In 1943, UCD's senior football team reached the final of the county club championship. A 1-8 to 1-6 defeat of Seán McDermott's gave Stokes a Dublin Senior Football Championship medal.

Four years later in 1947, Stokes was on the UCD hurling team lined out against Faughs in the county decider. A 6-12 to 4-9 of the hurling kingpins of Dublin, gave Stokes a championship medal in the small ball code. UC retained the title the following year.

===Inter-county===

Stokes first appeared on the inter-county scene as a dual player at minor level; however, he experienced little success.

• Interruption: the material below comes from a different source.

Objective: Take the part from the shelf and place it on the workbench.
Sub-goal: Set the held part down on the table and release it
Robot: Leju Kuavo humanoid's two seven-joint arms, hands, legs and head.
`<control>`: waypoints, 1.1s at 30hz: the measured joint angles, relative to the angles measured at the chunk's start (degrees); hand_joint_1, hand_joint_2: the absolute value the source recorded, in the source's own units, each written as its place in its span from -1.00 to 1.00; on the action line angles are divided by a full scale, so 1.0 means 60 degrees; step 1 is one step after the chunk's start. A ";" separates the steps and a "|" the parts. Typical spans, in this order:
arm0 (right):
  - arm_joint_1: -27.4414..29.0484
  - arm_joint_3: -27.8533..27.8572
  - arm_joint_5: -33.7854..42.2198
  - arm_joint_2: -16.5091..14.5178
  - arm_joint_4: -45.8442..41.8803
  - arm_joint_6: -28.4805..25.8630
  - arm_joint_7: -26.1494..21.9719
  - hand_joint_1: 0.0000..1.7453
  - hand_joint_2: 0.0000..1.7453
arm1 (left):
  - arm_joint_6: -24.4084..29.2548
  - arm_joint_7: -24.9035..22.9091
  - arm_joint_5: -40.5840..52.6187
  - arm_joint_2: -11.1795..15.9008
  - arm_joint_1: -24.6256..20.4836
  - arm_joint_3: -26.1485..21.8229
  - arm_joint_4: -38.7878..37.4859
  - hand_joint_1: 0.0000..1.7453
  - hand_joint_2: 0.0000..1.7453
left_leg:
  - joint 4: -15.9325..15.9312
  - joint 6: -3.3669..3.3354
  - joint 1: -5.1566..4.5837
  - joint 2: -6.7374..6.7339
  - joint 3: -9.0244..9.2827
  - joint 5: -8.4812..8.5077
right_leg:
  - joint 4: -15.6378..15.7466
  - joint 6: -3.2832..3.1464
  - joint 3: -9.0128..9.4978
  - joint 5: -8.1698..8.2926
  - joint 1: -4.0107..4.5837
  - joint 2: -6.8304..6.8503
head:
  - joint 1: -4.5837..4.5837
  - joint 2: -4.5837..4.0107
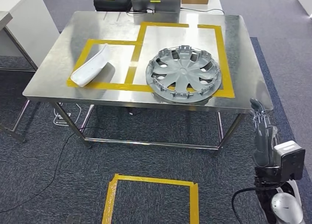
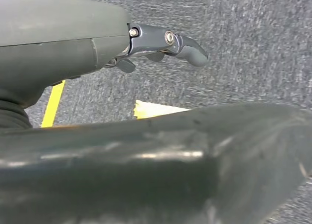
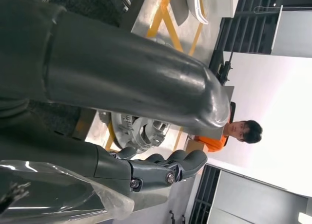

In 1940, Stokes made his debut for the Limerick senior hurling team in a tournament game against Cork. He was subsequently included on the Limerick championship team, and made his debut in a drawn Munster semi-final against Waterford. It took two late goals from Jackie Power and a storming display by Mick Mackey to level the game. Another late rally gave Limerick a victory in the subsequent replay. Stokes's side put in another excellent performance in the Munster final to draw the game with Cork. At half-time in the replay Limerick looked like a spent force. Held scoreless for the entire thirty minutes, team captain Mick Mackey got the recovery underway in the second-half with a point from a seventy. He later moved back to the defence where Cork were running riot with goals. A pitch invasion scuppered the game for ten minutes, however, Limerick held on to win by 3-3 to 2-4 and Stoke collected a Munster SHC medal. The subsequent All-Ireland SHC decider on 1 September 1940 brought Kilkenny and Limerick together for the last great game between the two outstanding teams of the decade. Early in the second-half Kilkenny took a four-point lead; however, once Mick Mackey was deployed at midfield he proceeded to dominate the game. Limerick hung on to win the game on a score line of 3-7 to 1-7. The win gave Stokes an All-Ireland SHC medal.

Limerick took a back seat to Cork and Tipperary in the Munster series of games for the next few years.

In 1947, Stokes won a National Hurling League medal as Limerick defeated Kilkenny by 3-8 to 1-7 following an earlier drawn game.

Stokes also lined out with the Limerick junior football team. In 1950, he won a Munster JFC medal following a 3-6 to 1-6 defeat of Cork.